_EXERCISE GOAL_. Below are some records. Return exactly the lines from the one with "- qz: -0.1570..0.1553" to the one with "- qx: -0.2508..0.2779", and nothing else.

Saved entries
----------------------------------------
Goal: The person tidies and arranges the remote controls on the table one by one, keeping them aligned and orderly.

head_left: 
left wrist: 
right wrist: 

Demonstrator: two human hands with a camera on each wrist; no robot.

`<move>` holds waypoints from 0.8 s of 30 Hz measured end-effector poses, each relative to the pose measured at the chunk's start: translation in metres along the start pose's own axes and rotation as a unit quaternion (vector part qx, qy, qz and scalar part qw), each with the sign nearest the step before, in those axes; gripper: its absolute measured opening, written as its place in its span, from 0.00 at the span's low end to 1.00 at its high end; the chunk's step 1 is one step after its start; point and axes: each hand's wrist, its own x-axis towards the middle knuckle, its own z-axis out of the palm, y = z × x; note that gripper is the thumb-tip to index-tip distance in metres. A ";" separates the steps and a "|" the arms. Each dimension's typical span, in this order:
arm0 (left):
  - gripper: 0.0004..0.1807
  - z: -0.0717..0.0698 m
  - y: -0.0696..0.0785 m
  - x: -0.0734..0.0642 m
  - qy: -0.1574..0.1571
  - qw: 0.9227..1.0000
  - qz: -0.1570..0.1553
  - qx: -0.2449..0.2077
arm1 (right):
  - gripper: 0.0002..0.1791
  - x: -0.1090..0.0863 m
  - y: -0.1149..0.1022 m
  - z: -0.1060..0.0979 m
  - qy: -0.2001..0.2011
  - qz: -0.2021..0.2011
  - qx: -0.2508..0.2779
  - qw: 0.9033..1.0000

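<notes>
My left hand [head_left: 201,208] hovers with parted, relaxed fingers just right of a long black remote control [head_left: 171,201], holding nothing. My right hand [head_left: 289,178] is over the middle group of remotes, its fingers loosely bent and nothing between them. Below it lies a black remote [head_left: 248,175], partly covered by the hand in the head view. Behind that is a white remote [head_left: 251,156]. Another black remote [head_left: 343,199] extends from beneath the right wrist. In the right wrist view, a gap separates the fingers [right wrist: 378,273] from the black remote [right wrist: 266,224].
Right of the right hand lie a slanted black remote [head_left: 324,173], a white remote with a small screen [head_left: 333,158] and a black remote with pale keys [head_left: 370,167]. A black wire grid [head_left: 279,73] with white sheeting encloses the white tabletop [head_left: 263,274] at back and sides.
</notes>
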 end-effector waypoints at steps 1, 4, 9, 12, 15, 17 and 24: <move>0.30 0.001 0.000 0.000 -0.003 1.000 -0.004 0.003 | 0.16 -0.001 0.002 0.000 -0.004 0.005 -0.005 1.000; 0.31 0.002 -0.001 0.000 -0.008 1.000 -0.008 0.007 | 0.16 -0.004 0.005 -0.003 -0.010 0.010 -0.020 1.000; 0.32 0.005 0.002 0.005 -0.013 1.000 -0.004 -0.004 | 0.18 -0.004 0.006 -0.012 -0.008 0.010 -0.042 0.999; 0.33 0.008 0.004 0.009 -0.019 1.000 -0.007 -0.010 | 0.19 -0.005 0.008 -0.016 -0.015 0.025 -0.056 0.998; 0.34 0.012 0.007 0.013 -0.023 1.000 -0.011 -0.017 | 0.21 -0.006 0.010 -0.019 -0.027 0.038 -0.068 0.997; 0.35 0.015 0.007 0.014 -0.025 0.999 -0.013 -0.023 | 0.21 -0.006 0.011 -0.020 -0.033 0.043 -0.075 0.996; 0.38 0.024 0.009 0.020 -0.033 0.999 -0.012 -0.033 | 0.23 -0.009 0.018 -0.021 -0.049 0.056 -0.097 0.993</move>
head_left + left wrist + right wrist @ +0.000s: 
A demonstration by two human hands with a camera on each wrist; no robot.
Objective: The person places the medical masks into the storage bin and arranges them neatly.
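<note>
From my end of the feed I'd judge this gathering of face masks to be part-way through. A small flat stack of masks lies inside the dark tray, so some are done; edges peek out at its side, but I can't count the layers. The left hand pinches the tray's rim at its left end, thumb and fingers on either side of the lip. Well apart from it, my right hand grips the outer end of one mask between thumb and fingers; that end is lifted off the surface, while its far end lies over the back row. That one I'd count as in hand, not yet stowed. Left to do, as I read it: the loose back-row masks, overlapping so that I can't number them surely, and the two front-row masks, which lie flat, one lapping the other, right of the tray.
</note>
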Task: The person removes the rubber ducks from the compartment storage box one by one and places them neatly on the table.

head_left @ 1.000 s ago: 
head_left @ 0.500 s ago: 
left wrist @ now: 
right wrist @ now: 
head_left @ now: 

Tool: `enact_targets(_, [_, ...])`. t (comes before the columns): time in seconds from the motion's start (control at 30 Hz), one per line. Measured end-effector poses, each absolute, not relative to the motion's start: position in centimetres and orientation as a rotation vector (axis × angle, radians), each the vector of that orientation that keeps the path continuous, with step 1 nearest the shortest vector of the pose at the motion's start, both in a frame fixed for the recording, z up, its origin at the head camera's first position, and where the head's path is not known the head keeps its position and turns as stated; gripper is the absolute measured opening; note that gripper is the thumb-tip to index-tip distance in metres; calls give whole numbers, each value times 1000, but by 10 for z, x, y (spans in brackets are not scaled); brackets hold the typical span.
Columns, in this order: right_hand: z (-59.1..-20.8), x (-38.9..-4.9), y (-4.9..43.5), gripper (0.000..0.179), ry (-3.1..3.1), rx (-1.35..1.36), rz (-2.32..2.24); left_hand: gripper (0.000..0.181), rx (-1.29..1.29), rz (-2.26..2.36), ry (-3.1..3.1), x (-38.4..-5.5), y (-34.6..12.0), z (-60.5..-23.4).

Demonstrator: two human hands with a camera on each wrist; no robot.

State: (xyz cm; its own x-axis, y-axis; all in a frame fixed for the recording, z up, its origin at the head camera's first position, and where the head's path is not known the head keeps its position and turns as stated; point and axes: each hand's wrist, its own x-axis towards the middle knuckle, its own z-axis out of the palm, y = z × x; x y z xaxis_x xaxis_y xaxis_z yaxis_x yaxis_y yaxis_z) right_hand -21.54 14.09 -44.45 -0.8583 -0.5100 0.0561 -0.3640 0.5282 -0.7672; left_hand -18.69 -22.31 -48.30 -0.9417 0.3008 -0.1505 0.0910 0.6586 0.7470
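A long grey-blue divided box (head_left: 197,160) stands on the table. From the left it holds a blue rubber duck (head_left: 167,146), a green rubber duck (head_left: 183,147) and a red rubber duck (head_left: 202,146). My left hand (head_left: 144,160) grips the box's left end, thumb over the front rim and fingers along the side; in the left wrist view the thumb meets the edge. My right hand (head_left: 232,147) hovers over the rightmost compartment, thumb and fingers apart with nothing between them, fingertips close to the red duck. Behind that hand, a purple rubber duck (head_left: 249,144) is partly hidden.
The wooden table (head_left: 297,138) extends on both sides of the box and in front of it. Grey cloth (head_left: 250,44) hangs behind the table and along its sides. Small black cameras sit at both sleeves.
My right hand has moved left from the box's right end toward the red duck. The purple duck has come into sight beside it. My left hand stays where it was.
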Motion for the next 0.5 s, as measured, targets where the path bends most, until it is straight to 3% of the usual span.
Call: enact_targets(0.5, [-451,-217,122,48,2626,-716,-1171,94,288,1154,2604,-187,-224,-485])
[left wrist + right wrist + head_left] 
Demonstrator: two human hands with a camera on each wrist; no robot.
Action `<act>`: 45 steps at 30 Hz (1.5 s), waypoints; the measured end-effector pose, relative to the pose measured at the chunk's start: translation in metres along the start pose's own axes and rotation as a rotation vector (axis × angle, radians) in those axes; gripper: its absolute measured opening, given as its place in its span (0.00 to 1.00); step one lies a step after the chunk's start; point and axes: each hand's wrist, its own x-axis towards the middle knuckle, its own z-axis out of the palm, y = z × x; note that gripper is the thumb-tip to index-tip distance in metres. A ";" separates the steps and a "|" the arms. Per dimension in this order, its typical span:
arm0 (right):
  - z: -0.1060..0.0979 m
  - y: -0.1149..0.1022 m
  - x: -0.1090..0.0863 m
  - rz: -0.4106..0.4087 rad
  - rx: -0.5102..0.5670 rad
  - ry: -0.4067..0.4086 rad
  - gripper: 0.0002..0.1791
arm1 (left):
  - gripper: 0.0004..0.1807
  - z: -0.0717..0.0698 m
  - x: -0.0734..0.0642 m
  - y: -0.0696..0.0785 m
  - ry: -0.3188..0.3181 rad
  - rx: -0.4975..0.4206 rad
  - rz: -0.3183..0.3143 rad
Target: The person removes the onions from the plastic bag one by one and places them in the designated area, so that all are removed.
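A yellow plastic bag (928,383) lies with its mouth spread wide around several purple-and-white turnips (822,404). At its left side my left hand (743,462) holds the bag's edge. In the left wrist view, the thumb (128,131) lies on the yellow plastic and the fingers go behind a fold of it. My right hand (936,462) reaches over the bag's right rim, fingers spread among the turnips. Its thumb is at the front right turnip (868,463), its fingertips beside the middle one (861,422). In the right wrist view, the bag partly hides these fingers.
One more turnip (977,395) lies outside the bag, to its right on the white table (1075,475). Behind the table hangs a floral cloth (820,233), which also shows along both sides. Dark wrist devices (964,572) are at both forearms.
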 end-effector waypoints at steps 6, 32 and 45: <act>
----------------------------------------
_RESPONSE AREA_.
  - qz: -0.1570..0.1553
  - qx: -0.2449..0.2077
arm1 (right):
  - gripper: 0.0002..0.1791
  - x: -0.1090..0.0863 m
  - y: -0.1149..0.1022 m
  - z: -0.1060..0.0979 m
  - qy: -0.2001..0.2011
  - qz: -0.2021..0.2011
  - qx: -0.2508..0.2779

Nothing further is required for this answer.